··· Supplied records ···

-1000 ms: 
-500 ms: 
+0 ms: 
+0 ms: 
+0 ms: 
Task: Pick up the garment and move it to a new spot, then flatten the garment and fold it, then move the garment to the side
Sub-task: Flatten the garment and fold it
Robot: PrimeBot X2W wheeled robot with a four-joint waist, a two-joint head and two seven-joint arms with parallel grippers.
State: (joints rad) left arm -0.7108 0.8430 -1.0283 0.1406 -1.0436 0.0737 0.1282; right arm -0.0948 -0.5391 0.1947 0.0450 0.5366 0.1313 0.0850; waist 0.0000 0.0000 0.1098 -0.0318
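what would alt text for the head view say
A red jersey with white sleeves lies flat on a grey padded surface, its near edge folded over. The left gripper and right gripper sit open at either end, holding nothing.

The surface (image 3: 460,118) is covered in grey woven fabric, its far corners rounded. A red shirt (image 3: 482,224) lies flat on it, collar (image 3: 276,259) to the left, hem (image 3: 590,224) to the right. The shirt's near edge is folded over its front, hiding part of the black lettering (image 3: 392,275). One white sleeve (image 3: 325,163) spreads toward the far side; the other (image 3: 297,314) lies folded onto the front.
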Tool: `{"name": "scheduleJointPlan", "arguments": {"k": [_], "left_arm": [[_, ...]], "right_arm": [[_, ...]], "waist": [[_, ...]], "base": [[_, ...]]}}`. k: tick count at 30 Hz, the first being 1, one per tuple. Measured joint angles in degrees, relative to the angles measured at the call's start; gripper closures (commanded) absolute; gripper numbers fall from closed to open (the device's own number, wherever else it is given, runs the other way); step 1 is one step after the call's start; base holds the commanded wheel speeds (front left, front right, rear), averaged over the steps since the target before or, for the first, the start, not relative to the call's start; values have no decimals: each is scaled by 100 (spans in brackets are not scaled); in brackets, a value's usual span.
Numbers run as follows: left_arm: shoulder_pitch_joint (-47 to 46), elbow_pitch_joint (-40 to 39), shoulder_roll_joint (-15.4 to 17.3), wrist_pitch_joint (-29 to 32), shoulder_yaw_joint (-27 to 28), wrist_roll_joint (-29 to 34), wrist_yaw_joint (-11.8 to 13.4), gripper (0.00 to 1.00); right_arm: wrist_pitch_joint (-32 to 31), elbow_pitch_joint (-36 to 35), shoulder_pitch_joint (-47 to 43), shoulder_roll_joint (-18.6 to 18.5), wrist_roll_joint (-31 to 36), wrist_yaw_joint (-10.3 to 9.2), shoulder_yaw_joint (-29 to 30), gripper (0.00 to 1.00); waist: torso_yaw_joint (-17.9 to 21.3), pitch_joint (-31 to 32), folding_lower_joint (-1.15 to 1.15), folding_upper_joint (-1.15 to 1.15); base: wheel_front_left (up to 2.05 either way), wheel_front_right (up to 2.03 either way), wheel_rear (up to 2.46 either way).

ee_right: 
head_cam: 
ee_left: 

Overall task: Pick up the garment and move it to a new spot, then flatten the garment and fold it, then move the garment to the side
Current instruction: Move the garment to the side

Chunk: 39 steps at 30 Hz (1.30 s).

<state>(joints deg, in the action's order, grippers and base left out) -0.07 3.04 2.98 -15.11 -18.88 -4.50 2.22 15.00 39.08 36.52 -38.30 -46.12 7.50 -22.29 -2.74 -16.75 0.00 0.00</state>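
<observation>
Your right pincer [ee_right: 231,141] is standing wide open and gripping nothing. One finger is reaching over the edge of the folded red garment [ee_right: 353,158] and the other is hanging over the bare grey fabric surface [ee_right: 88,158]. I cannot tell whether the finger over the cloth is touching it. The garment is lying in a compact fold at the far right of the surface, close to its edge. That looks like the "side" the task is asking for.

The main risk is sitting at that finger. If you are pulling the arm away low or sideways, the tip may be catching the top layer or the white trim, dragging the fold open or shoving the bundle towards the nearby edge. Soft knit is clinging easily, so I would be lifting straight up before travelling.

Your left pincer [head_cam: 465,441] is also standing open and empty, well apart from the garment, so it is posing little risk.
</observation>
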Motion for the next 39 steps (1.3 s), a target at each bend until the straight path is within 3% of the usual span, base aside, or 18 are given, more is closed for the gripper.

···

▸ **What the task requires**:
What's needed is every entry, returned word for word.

▸ **Response box**:
-1000 ms: 
-500 ms: 
+0 ms: 
+0 ms: 
+0 ms: 
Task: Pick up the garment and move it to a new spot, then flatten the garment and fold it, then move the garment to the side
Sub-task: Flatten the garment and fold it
Robot: PrimeBot X2W wheeled robot with a four-joint waist, a two-joint head and two seven-joint arms with parallel grippers.
State: (joints rad) left arm -0.7108 0.8430 -1.0283 0.1406 -1.0436 0.0737 0.1282; right arm -0.0948 -0.5391 0.1947 0.0450 0.5366 0.1313 0.0850; waist 0.0000 0.0000 0.1098 -0.0318
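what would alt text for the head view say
A red jersey with white sleeves lies flat on a grey padded surface, its near edge folded over. The left gripper and right gripper sit open at either end, holding nothing.

The surface (image 3: 460,118) is covered in grey woven fabric, its far corners rounded. A red shirt (image 3: 482,224) lies flat on it, collar (image 3: 276,259) to the left, hem (image 3: 590,224) to the right. The shirt's near edge is folded over its front, hiding part of the black lettering (image 3: 392,275). One white sleeve (image 3: 325,163) spreads toward the far side; the other (image 3: 297,314) lies folded onto the front.
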Tool: `{"name": "scheduleJointPlan", "arguments": {"k": [_], "left_arm": [[_, ...]], "right_arm": [[_, ...]], "waist": [[_, ...]], "base": [[_, ...]]}}`. k: tick count at 30 Hz, the first being 1, one per tuple. Measured joint angles in degrees, relative to the angles measured at the call's start; gripper closures (commanded) absolute; gripper numbers fall from closed to open (the device's own number, wherever else it is given, runs the other way); step 1 is one step after the call's start; base holds the commanded wheel speeds (front left, front right, rear), averaged over the steps since the target before or, for the first, the start, not relative to the call's start; values have no decimals: each is scaled by 100 (spans in brackets are not scaled); in brackets, a value's usual span.
Numbers run as follows: left_arm: shoulder_pitch_joint (-47 to 46), elbow_pitch_joint (-40 to 39), shoulder_roll_joint (-15.4 to 17.3), wrist_pitch_joint (-29 to 32), shoulder_yaw_joint (-27 to 28), wrist_roll_joint (-29 to 34), wrist_yaw_joint (-11.8 to 13.4), gripper (0.00 to 1.00); right_arm: wrist_pitch_joint (-32 to 31), elbow_pitch_joint (-36 to 35), shoulder_pitch_joint (-47 to 43), shoulder_roll_joint (-18.6 to 18.5), wrist_roll_joint (-31 to 36), wrist_yaw_joint (-10.3 to 9.2), shoulder_yaw_joint (-29 to 30), gripper (0.00 to 1.00); waist: torso_yaw_joint (-17.9 to 21.3), pitch_joint (-31 to 32), folding_lower_joint (-1.15 to 1.15), folding_upper_joint (-1.15 to 1.15); base: wheel_front_left (up to 2.05 either way), wheel_front_right (up to 2.03 either way), wheel_rear (up to 2.46 either way).

ee_right: 
head_cam: 
ee_left: 

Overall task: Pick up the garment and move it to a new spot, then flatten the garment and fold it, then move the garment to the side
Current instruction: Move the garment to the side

Chunk: 39 steps at 30 Hz (1.30 s).

<state>(joints deg, in the action's order, grippers and base left out) -0.07 3.04 2.98 -15.11 -18.88 -4.50 2.22 15.00 39.08 36.52 -38.30 -46.12 7.50 -22.29 -2.74 -16.75 0.00 0.00</state>
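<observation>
Your right pincer [ee_right: 231,141] is standing wide open and gripping nothing. One finger is reaching over the edge of the folded red garment [ee_right: 353,158] and the other is hanging over the bare grey fabric surface [ee_right: 88,158]. I cannot tell whether the finger over the cloth is touching it. The garment is lying in a compact fold at the far right of the surface, close to its edge. That looks like the "side" the task is asking for.

The main risk is sitting at that finger. If you are pulling the arm away low or sideways, the tip may be catching the top layer or the white trim, dragging the fold open or shoving the bundle towards the nearby edge. Soft knit is clinging easily, so I would be lifting straight up before travelling.

Your left pincer [head_cam: 465,441] is also standing open and empty, well apart from the garment, so it is posing little risk.
</observation>
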Motion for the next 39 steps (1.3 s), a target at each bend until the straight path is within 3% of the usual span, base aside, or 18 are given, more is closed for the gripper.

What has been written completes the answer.